16. yy.ın ikinci yarısında Düzce kalabalık köyler tarafından ´pazar´ mahali olarak seçilmiş ve o yüzdende ova ortasındaki köye ´Düzce Pazarı ´ denilmiştir.
Düzce; Osmanlı İmparatorluğu döneminde donanmanın kereste gereksinimini karşılamada önemli bir rol oynamıştır. Ayrıca İstanbul´u, Sivas ve Erzurum´a bağlayan yolun üzerinde olması Düzce´nin önemini arttırmıştır.
18. ve 19. yy.da Düzce ayanların kontrolü altında yaşamıştır.

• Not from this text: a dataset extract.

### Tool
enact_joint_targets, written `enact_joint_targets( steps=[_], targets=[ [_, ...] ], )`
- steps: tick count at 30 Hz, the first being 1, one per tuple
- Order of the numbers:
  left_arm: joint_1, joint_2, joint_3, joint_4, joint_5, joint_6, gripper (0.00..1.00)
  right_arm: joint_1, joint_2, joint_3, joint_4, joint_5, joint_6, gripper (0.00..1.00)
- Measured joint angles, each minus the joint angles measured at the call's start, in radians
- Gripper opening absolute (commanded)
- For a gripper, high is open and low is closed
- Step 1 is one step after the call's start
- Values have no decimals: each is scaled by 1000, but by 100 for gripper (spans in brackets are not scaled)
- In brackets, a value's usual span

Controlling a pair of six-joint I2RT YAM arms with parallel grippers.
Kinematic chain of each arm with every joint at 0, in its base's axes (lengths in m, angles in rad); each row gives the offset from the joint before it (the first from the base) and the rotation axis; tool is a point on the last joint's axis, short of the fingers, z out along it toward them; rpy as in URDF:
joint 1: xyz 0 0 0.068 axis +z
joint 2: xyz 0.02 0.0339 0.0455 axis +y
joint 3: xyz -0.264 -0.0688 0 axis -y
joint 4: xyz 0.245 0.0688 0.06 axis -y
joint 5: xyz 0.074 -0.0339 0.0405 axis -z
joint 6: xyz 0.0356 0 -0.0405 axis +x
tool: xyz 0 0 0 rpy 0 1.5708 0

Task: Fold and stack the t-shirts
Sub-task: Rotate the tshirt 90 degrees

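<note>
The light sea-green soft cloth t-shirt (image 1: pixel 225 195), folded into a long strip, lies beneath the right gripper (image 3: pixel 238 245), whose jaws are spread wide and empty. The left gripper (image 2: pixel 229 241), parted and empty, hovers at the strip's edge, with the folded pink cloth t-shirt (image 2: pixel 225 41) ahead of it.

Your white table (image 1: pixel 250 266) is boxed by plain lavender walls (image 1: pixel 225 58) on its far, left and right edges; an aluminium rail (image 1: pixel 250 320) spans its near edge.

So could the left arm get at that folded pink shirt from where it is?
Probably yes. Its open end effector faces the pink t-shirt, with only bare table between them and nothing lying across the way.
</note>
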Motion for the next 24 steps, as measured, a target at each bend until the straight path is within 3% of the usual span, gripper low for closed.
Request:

Abdüllaziz ve Abdülmecit döneminde, Kafkasya’dan, Doğu Karadeniz´den, Doğu Anadolu´dan ve Rumeli'den gelen göçmenler Düzce’nin nüfusunun artmasında ve şehrin büyümesinde önemli rol oynamışlardır. Hükümet yeni gelenlere ücretsiz toprak sağlamıştır. Düzce´ye göç eden Türkler; Çerkez, Abhaz, Laz, Gürcü, Ordulu, Hemşinli, Batumlu, Hopalı, Tatar, Boşnak, Arnavut ve Bulgaristanlı gibi geldikleri yerlerin isimleri ile anılmışlardır.
Düzce’nin arz etmeye başladığı ticari önem karşısında Rum ve Ermenilerinde şehre yerleşmesiyle birlikte renkli bir sosyal yapı ortaya çıkmıştır.
2. Abdülhamit döneminde Düzce´ye bağlı 137 köy vardı ve 6618 hane ile 36.088 nüfus yaşıyordu.
1869 yılına kadar Düzce nahiye olarak Göynük´e bağlıydı. 1870 yılında kaza oldu ve Kastamonu vilayetinin Bolu Sancağı’na bağlandı.
Düzce´de yaşayan Abhazların ileri gelenlerinden Elbuz Bey ailesinden Behice Hanım saraya giderek 2. Abdulhamit´le evlendi.
1915 yılında hükümetin emriyle Düzce´deki Ermeni Mahallesi (İcadiye Mahallesi) boşaltıldı.
30 Ekim 1918´de Mondros Mütarekesi'nin imzalanmasıyla Fransız askerleri komşu kazalara kadar çıkartma yaptılar. Bu dönemde Bulgaristan göçmeni Nuri Bey, Düzce Müdafa-i Hukuk Cemiyetini kurdu.
Milli Mücadele döneminde Düzce´de hareketli askeri ve siyasi gelişmeler yaşandı.
Cumhuriyetin ilanıyla birlikte Düzce ilçesi Bolu vilayetine bağlandı. Düzce’nin ilk Kaymakamı Midhad Kemal Bey’dir.
Cumhuriyet dönemi boyunca, Düzce sanayi ve ticari alanda sürekli bir gelişme ve büyüme yaşadı. Düzce'nin güçlü ekonomik yapısının yanında sosyal faaliyetler alanında sürekli bir hareketlilik yaşanmaktadır. Bu özellikleri itibariyle Düzce tarih sayfasına 1950'den itibaren "İL" olarak geçme isteğinde bulunmuştur.